The quartermaster punished pirates for minor infractions such as quarreling, abusing prisoners, and failing to keep their weapons clean. The most severe offenses included murdering a fellow pirate, disobeying the captain's orders during battle, deserting the ship before they ended their voyage, or being a poor musician. While the quartermaster immediately shot any deserters who were caught, pirates tried their comrades and those found guilty received whatever sentence the pirates deemed fair.

No written accounts exist of pirates tying a murderer to his victim, weighting down both bodies, and tossing them overboard, but the Royal Navy punished seamen in this manner. Navies also used keelhauling as a form of punishment. Bound at the wrists, a seaman was hoisted out to the mainyard while a weighted line was attached to his bound feet. The other end of the line was passed under the hull and attached to the opposite end of the mainyard. Someone covered the guilty man's face with an oily rag to prevent drowning, then he was dropped into the sea and the line was hauled in, dragging him under the water against the ship's hull where barnacles slashed his skin before he resurfaced on the opposite side. Since he suffered this punishment three times, few survived.

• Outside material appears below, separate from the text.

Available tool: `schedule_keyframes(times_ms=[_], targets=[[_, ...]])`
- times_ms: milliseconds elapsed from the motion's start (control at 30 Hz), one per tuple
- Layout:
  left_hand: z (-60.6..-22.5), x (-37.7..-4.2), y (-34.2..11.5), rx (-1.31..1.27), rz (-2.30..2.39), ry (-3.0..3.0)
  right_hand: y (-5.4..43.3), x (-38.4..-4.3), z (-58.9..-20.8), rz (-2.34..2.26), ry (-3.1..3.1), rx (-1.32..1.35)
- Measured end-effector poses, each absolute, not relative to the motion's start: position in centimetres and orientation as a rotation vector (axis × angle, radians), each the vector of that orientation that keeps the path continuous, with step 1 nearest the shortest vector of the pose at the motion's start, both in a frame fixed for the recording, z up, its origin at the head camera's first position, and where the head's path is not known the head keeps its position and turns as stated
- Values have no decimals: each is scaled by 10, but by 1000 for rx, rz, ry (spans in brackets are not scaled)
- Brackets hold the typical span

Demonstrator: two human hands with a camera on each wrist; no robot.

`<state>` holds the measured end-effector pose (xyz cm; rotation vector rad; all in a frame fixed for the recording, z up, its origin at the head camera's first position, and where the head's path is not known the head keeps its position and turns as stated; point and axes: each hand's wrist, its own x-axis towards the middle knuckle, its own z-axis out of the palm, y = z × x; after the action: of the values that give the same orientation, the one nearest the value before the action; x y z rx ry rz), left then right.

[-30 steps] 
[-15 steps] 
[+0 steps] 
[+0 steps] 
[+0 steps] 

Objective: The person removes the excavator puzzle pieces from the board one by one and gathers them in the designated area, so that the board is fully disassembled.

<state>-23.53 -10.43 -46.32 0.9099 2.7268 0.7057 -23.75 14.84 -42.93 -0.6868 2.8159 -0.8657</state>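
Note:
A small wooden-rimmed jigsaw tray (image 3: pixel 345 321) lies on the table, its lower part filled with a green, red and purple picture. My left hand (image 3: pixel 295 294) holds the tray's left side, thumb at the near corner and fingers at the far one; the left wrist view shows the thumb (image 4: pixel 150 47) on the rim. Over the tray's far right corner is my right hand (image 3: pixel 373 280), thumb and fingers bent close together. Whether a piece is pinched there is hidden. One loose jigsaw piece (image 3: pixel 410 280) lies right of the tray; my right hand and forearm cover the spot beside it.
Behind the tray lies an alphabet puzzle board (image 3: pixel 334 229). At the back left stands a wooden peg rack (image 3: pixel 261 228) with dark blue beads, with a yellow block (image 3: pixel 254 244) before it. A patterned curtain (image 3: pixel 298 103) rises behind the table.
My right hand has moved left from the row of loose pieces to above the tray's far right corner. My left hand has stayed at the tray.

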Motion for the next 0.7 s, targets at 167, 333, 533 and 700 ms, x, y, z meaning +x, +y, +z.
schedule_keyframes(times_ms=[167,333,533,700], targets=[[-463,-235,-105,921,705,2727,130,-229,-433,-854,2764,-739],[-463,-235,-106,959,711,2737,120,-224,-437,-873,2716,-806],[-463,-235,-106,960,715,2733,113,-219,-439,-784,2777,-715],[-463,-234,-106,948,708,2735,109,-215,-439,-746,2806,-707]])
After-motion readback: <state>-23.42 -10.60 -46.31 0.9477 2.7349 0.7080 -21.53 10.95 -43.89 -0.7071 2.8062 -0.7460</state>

Towing, a variation of keelhauling, involved tying the accused to a line fastened to the stern. As the ship continued its voyage, the accused was dragged through the ocean. Often, he endured this punishment for days before succumbing to exhaustion and hypothermia.

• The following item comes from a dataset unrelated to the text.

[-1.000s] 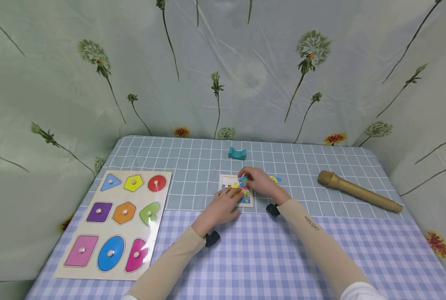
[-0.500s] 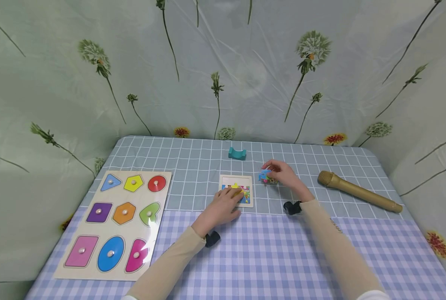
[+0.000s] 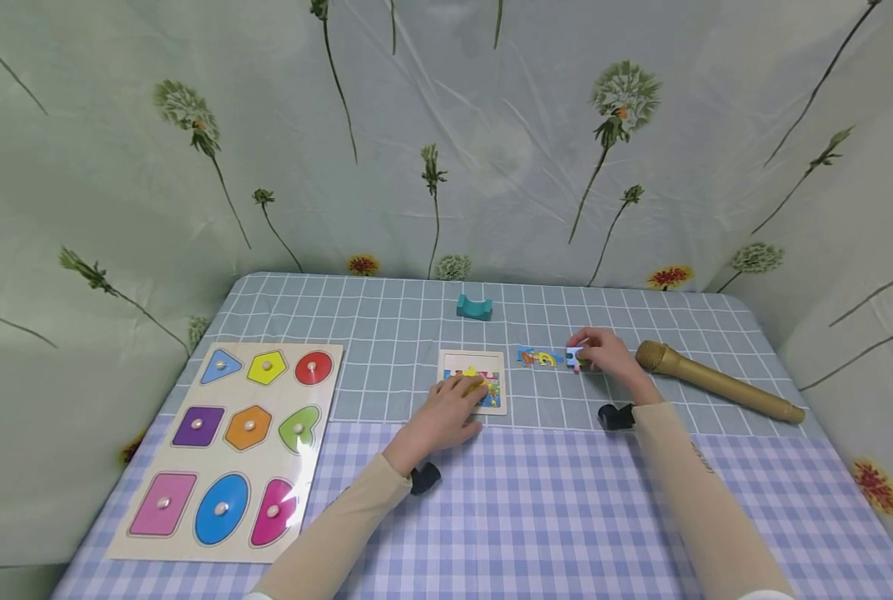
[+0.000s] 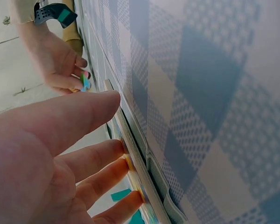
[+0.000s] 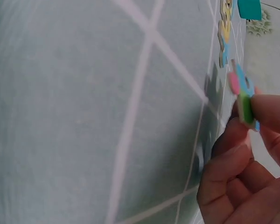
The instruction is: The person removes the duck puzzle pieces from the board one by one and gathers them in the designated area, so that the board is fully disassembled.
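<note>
My left hand rests with its fingertips on a small wooden jigsaw tray. Several colourful pieces lie in the tray's lower part, partly covered by that hand; its upper strip shows bare wood. In the left wrist view the left fingers are nearly straight against the tray. To the right, my right hand pinches a jigsaw piece between thumb and fingers. Blue, pink and green show on this piece in the right wrist view, just above the cloth. Loose blue-and-yellow jigsaw pieces lie between tray and right hand.
A shape board with knobbed coloured shapes lies at the left. Behind the tray stands a teal curved block. A gold microphone lies at the right. Grey grid cloth covers the back, purple checked cloth the front.
My right hand has carried its jigsaw piece from above the tray to the right, past the loose pieces. The tray's upper strip is now uncovered. My left hand has stayed in place.
</note>
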### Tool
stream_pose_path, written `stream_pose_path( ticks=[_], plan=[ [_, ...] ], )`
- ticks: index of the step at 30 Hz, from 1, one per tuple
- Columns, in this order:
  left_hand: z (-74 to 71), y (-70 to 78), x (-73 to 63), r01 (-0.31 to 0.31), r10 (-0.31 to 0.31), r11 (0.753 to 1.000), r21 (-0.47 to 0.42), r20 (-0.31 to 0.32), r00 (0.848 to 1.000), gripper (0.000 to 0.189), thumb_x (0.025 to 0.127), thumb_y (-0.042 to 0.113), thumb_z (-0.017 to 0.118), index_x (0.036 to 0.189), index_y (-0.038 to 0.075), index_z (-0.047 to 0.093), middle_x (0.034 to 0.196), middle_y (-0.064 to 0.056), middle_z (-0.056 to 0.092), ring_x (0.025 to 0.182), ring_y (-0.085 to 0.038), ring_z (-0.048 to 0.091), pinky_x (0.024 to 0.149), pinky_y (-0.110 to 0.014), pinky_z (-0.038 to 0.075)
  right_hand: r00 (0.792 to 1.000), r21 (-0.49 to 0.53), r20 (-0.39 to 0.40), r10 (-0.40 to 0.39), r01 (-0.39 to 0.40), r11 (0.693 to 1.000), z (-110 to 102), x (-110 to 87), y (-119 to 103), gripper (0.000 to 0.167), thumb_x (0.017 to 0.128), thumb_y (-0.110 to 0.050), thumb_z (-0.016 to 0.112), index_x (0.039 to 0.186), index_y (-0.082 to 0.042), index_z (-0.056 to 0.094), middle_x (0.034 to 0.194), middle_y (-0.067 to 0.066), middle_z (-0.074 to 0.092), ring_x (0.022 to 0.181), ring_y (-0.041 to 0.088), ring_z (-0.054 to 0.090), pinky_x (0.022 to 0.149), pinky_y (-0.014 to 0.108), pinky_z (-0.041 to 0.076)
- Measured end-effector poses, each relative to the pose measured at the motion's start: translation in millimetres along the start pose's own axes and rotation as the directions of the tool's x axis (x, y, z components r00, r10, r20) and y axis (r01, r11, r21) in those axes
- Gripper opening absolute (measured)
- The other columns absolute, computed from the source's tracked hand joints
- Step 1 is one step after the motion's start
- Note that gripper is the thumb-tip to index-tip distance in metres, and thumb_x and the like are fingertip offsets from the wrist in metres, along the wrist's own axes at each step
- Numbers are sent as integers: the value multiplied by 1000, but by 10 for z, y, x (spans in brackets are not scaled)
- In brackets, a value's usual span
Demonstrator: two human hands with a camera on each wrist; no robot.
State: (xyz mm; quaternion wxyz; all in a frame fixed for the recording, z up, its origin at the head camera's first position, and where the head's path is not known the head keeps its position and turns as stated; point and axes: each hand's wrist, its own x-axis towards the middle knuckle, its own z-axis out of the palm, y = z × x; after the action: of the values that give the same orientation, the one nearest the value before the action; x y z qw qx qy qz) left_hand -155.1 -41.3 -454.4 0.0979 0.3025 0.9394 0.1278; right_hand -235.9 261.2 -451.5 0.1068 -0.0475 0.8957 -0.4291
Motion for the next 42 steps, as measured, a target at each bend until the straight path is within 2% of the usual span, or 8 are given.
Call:
stream_pose_path(
  ticks=[7, 14, 22, 25, 29, 34, 38, 42],
  plan=[
    [3, -13, -10, 7, -7, 999, -51, -10, 1000, 56, 93, 26, 62, 144, 9, 45, 144, -15, 35, 133, -34, 32, 106, -48, 30, 1000, -129, -16, -19, 17, 991, 45, 3, 0, 18, 85, 3, 55, 101, 7, 62, 78, 9, 55, 57, 14, 47, 53, 27, 41],
    [-30, -87, -22, -26, 25, 990, -135, -4, 1000, 55, 92, 24, 62, 143, 9, 46, 141, -17, 37, 129, -34, 36, 104, -47, 33, 994, -319, -49, -96, 75, 945, 91, 30, -15, 13, 80, 1, 58, 93, 3, 63, 75, 9, 53, 67, 23, 47, 60, 33, 37],
    [-46, -198, -20, -64, 74, 973, -220, 40, 996, 50, 93, 24, 61, 140, 10, 50, 147, -21, 33, 137, -38, 27, 109, -46, 27, 996, -403, -42, -76, 53, 914, 107, 12, -122, 10, 80, 2, 59, 90, 1, 59, 75, 10, 51, 70, 26, 46, 61, 37, 38],
    [-40, -192, -22, -57, 67, 975, -213, 39, 997, 50, 93, 24, 61, 140, 10, 51, 149, -19, 31, 138, -37, 25, 110, -46, 26, 991, -361, -63, -117, 87, 928, 121, 7, -144, 9, 80, 2, 59, 90, 2, 59, 77, 11, 52, 72, 26, 48, 62, 36, 39],
    [-39, -172, -32, -46, 55, 978, -201, 37, 998, 50, 93, 25, 61, 140, 10, 50, 150, -17, 30, 138, -37, 23, 110, -47, 25, 972, -213, -72, -223, 203, 956, 201, -11, -247, 10, 82, 4, 56, 92, 5, 59, 80, 14, 57, 74, 28, 55, 65, 35, 43],
    [-53, -144, -43, -33, 40, 982, -187, 35, 999, 50, 93, 25, 61, 140, 11, 51, 149, -17, 31, 137, -37, 24, 109, -47, 27, 961, -51, 15, -275, 275, 960, 433, -32, -462, 15, 86, 5, 58, 101, 6, 60, 91, 15, 62, 82, 29, 58, 72, 35, 47],
    [-58, -136, -43, -10, 18, 984, -181, 46, 999, 50, 93, 25, 61, 140, 13, 51, 150, -15, 31, 137, -36, 25, 108, -47, 29, 948, -27, 117, -295, 300, 954, 650, -47, -596, 18, 87, 4, 60, 104, 4, 61, 98, 12, 63, 86, 25, 58, 77, 35, 48],
    [-57, -139, -41, -4, 13, 984, -178, 49, 999, 49, 93, 25, 61, 140, 14, 51, 149, -15, 32, 137, -36, 26, 107, -48, 31, 933, -76, 185, -308, 326, 942, 819, -45, -674, 19, 83, 5, 63, 102, 1, 63, 96, 9, 63, 84, 21, 57, 76, 34, 48]
  ],
)
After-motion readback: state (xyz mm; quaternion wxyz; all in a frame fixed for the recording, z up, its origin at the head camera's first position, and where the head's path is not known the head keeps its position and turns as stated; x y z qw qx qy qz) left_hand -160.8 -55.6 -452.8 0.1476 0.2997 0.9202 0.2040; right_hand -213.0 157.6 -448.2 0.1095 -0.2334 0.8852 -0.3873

The punishment most inflicted on seamen was a flogging, using a special whip known as the cat o' nine tails. The nine strands of a rope were unwound, knotted, and then covered with tar. Sometimes fish hooks or metal balls were affixed to the ends of the cat, which was kept in a red bag. The person wielding the cat cleaned the ends between each lash, but not always. The man to be whipped had his shirt removed before being tied to a grate or a gun. In the navy after a flogging, salt and vinegar might be applied to the open wounds. Moses' Law meant the guilty man endured forty stripes minus one as Jesus was punished.

Infractions that merited the severest consequence among pirates involved stealing from the crew or abandoning one's post in battle. Offenders received the most dreaded of all punishments - marooning. This slow, cruel death was included in the articles Bartholomew Roberts' and John Phillips' crews signed. The disgraced pirate was abandoned on a deserted island, preferably a sand bar without fresh water, food, or shelter. He had with him the clothes he wore, one day's worth of water, a pistol, powder, and shot. His mates returned to their ship and sailed away, leaving him to die. If he preferred a quick death, he could kill himself with the pistol. To do that, however, damned his soul forever.